All lines in the data bearing the string "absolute" should be identified and copied.

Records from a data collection
------------------------------------------------------------
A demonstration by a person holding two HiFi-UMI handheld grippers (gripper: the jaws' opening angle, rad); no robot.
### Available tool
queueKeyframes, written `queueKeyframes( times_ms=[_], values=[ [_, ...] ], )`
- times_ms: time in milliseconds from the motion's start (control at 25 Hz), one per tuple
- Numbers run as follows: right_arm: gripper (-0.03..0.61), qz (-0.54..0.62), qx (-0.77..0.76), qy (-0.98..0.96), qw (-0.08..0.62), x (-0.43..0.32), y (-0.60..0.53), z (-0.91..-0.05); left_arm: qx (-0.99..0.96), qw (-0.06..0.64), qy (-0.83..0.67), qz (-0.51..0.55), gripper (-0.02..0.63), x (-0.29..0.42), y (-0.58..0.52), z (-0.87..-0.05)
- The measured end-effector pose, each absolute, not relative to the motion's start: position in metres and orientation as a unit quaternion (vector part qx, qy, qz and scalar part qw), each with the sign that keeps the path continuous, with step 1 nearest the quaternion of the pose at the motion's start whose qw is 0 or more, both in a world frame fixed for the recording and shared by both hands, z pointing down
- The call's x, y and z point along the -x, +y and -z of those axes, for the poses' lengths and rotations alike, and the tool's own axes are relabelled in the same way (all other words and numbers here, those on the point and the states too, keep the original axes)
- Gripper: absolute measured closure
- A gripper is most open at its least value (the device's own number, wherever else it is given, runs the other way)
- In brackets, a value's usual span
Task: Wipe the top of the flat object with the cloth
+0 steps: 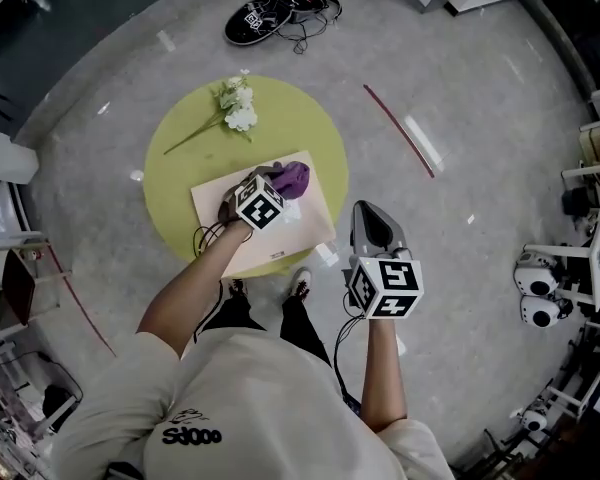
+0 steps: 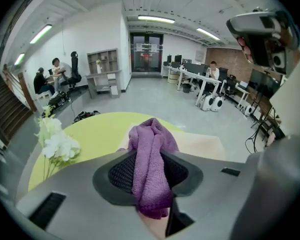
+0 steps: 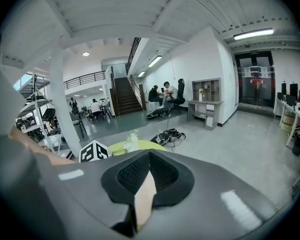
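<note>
A beige flat board (image 1: 300,230) lies on the round green table (image 1: 180,148). My left gripper (image 1: 276,186) is over the board's far part, shut on a purple cloth (image 1: 293,178). In the left gripper view the cloth (image 2: 149,144) bunches up between the jaws and hangs down, with the board (image 2: 202,145) behind it. My right gripper (image 1: 366,210) hovers off the board's right edge, beyond the table rim, at about the same height. Its jaws (image 3: 149,155) are shut with nothing between them.
White flowers (image 1: 237,103) lie at the table's far side. A dark shoe-like thing with cables (image 1: 278,13) and a red strip (image 1: 400,130) are on the floor. White robots (image 1: 538,290) stand at the right, a chair (image 1: 20,278) at the left.
</note>
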State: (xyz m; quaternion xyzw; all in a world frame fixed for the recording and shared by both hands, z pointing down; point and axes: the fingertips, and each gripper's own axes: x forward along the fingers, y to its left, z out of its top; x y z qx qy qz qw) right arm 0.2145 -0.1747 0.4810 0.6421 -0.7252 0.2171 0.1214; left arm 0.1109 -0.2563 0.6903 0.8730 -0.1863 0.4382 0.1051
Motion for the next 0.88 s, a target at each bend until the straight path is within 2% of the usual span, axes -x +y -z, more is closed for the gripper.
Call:
queueKeyframes(
  times_ms=[320, 480, 640, 880],
  values=[
    [0.568, -0.198, -0.608, -0.762, 0.104, -0.180, -0.189, -0.469, -0.837, 0.159, -0.293, -0.434, 0.483, -0.010, -0.280, -0.695],
    [0.568, -0.193, -0.599, -0.771, 0.099, -0.174, -0.185, -0.466, -0.823, 0.183, -0.333, -0.422, 0.483, 0.017, -0.270, -0.695],
    [0.568, -0.192, -0.598, -0.772, 0.098, -0.177, -0.172, -0.464, -0.824, 0.188, -0.338, -0.413, 0.483, 0.005, -0.256, -0.691],
    [0.568, -0.193, -0.616, -0.757, 0.099, -0.189, -0.141, -0.461, -0.851, 0.175, -0.274, -0.411, 0.483, -0.063, -0.214, -0.690]
  ],
)
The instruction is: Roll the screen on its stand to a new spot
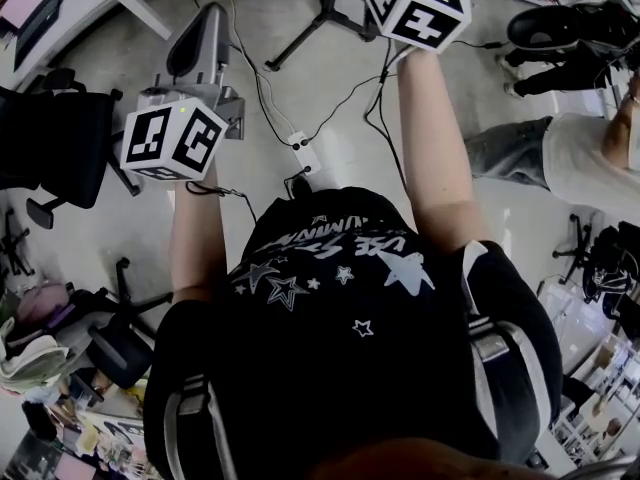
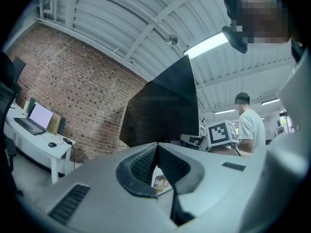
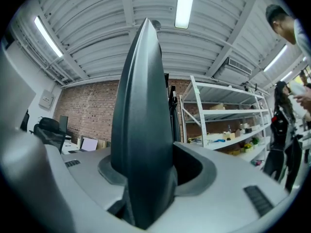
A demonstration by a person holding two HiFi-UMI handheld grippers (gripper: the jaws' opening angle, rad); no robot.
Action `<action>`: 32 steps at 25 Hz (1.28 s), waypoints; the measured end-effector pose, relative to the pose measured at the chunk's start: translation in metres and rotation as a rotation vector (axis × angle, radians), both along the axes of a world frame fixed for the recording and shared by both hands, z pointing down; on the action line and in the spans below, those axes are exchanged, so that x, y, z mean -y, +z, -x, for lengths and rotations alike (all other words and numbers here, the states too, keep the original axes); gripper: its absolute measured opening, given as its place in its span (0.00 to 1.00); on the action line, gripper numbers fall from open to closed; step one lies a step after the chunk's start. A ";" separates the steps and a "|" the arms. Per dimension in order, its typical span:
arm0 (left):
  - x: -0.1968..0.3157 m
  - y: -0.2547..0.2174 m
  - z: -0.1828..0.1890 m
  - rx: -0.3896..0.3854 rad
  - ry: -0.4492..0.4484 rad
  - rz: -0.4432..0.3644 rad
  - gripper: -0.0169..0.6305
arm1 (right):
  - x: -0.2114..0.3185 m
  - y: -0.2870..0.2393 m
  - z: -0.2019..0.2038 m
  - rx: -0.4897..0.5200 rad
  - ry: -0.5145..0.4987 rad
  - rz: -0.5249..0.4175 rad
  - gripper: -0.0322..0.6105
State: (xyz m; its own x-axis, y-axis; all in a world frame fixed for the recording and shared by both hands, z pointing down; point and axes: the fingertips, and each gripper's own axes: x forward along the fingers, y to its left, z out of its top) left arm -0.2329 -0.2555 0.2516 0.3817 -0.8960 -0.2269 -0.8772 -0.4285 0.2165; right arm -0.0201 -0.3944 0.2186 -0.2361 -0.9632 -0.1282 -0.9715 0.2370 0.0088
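Observation:
In the right gripper view the dark screen [image 3: 142, 106] stands edge-on between the jaws of my right gripper [image 3: 146, 188], which is shut on that edge. The left gripper view shows the same screen [image 2: 165, 106] as a black panel ahead, apart from my left gripper [image 2: 156, 165], whose pads meet with nothing between them. From the head view, the left gripper [image 1: 203, 23] reaches forward over the floor behind its marker cube [image 1: 168, 140]. Of the right gripper only the marker cube [image 1: 416, 3] shows. Black legs of a stand base [image 1: 318, 18] spread on the floor ahead.
Cables and a power strip [image 1: 305, 154] lie on the floor between my arms. Office chairs [image 1: 60, 148] stand at the left and a white desk [image 1: 75, 3] at the far left. A person [image 1: 575, 158] stands at the right. Metal shelves [image 3: 228, 125] line the brick wall.

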 end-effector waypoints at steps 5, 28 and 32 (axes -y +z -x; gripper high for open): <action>-0.009 -0.001 -0.015 0.000 -0.025 -0.001 0.04 | -0.015 0.001 -0.016 0.027 -0.024 -0.007 0.38; -0.081 -0.008 -0.081 -0.002 0.015 -0.011 0.04 | -0.110 0.013 -0.085 0.057 -0.022 -0.012 0.39; -0.092 -0.009 -0.093 0.004 0.028 -0.014 0.04 | -0.127 0.013 -0.095 0.053 -0.017 -0.013 0.39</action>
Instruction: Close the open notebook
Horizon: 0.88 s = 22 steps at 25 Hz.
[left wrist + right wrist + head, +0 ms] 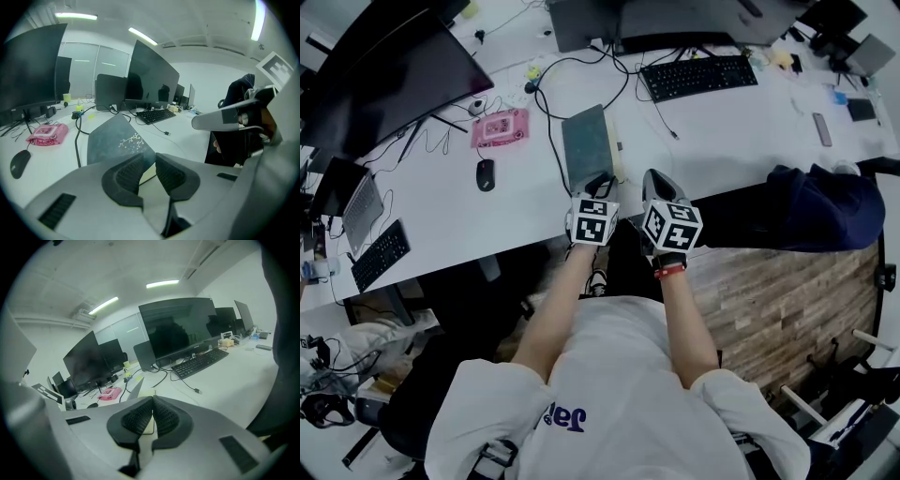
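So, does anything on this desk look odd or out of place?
Only the notebook near the edge of the desk: its dark cover stands tilted up over the pale pages instead of lying flat. Nothing looks spilled or broken.

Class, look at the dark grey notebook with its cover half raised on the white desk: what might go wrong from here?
1. The left gripper has its jaws apart at the near edge of the dark grey notebook, so the tilted cover is unheld and may flop back open.
2. The right gripper is shut, gripping nothing, so a push might slide the book across the white desk into the black cable beside it.
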Each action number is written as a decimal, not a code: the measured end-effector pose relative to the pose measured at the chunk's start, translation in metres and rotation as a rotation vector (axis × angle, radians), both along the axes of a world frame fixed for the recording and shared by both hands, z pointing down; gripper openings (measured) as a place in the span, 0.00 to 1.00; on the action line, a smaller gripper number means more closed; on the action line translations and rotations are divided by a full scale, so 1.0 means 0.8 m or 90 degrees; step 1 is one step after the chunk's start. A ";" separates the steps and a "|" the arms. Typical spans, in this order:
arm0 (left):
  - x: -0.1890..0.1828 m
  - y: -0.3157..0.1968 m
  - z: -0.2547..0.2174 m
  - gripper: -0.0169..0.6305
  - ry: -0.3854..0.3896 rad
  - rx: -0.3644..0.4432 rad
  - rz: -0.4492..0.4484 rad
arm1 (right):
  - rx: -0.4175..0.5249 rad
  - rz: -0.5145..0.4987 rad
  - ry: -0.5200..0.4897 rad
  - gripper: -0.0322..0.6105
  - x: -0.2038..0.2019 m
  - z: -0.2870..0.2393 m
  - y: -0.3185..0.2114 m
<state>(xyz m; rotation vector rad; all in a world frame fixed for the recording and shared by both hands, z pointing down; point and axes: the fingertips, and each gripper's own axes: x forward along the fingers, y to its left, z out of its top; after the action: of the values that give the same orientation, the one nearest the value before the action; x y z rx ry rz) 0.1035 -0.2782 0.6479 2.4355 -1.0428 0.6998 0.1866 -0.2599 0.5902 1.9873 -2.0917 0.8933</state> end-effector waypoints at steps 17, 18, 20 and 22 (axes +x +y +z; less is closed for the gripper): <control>0.032 0.002 0.062 0.18 -0.076 -0.017 0.042 | -0.024 0.025 -0.003 0.05 0.032 0.020 0.003; 0.033 0.002 0.066 0.18 -0.081 -0.021 0.044 | -0.026 0.026 -0.003 0.05 0.034 0.022 0.003; 0.034 0.000 0.075 0.18 -0.088 -0.027 0.047 | -0.030 0.028 -0.003 0.05 0.036 0.026 0.002; 0.036 -0.001 0.079 0.18 -0.091 -0.026 0.046 | -0.034 0.029 -0.004 0.05 0.039 0.030 0.002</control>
<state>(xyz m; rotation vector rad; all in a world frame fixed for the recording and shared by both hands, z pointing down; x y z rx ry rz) 0.1323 -0.2787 0.7114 2.4277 -0.9860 0.9227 0.2177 -0.2582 0.6145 2.0158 -2.0110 0.9551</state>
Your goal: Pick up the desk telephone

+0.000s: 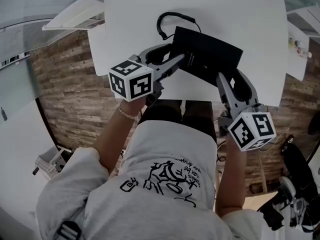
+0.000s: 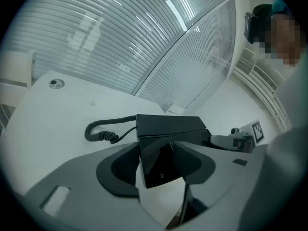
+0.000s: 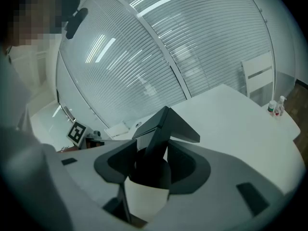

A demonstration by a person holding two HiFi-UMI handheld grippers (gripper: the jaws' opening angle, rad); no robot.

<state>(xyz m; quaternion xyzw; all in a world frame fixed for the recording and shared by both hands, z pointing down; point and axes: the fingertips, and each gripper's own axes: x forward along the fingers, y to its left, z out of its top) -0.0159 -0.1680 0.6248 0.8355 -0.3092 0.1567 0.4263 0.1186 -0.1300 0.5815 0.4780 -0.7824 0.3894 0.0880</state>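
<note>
head view: your left tool (image 1: 176, 63) and right tool (image 1: 221, 81) both sit on the desk telephone (image 1: 210, 54), one at its left near edge, the other at its right near corner. the phone lies at the near edge of the white table (image 1: 240, 14), with its coiled cord (image 1: 167, 20) trailing off on the far side.

left gripper view: the left tool is clenched on the phone's dark side, the body wedged between both jaws, with bare table showing below it.

right gripper view: the right tool is clamped on a corner of the phone, which juts up tilted above the jaws.

so you have the grasp made with both tools. the tilt suggests the lift is under way, but i cannot tell whether the base is fully off the table. raising it clear is what's left.
</note>
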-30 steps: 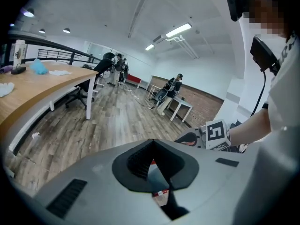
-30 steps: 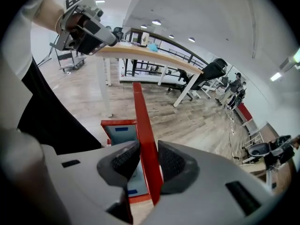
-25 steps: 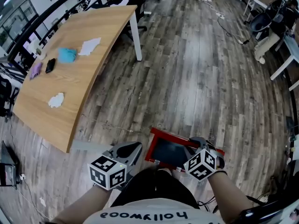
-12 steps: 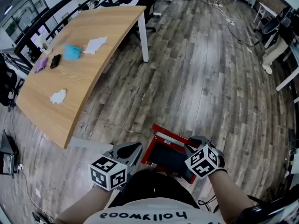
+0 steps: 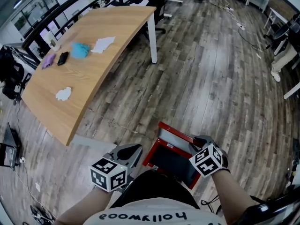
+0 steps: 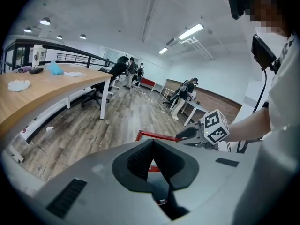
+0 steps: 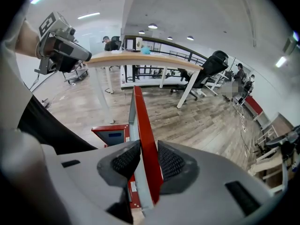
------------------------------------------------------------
**Result for this exercise:**
- The measured end-effector pose, each absolute, not relative to the motion's start: position in metres and orientation as a unit quaternion (vector part qx, qy, qz and scalar part qw), each with the sign that keeps the path continuous, with step 1 nearest the quaternion of the pose at the motion's start whose qw is 0 or more, both in a world frame fixed for the recording and shared by both hands, z pointing down
- Gripper: absolute measured closure
Action `<action>`: 32 steps at 25 Hz (1.28 s), waypoints; the measured end-effector pose, relative to the pose measured at the chunk's start: translation in metres and rotation as a rotation vector (axis × angle, radians), both along the axes of a world frame fixed for the recording and shared by both hands, z pointing down; on the action line and in the spans below, those axes are exchanged, so that x, y, z mean -y, +z, -x, for lengths and rotations alike (all other words and numbers here, the states too, keep the original axes); gripper: its absolute measured opening, given as its place in its span (0.00 to 1.00); on the action line, gripper numbers fall from open to closed; step one lies a step after the chunk's start. A ";" separates the steps and a "|" the arms. Per dimension in order, its typical span:

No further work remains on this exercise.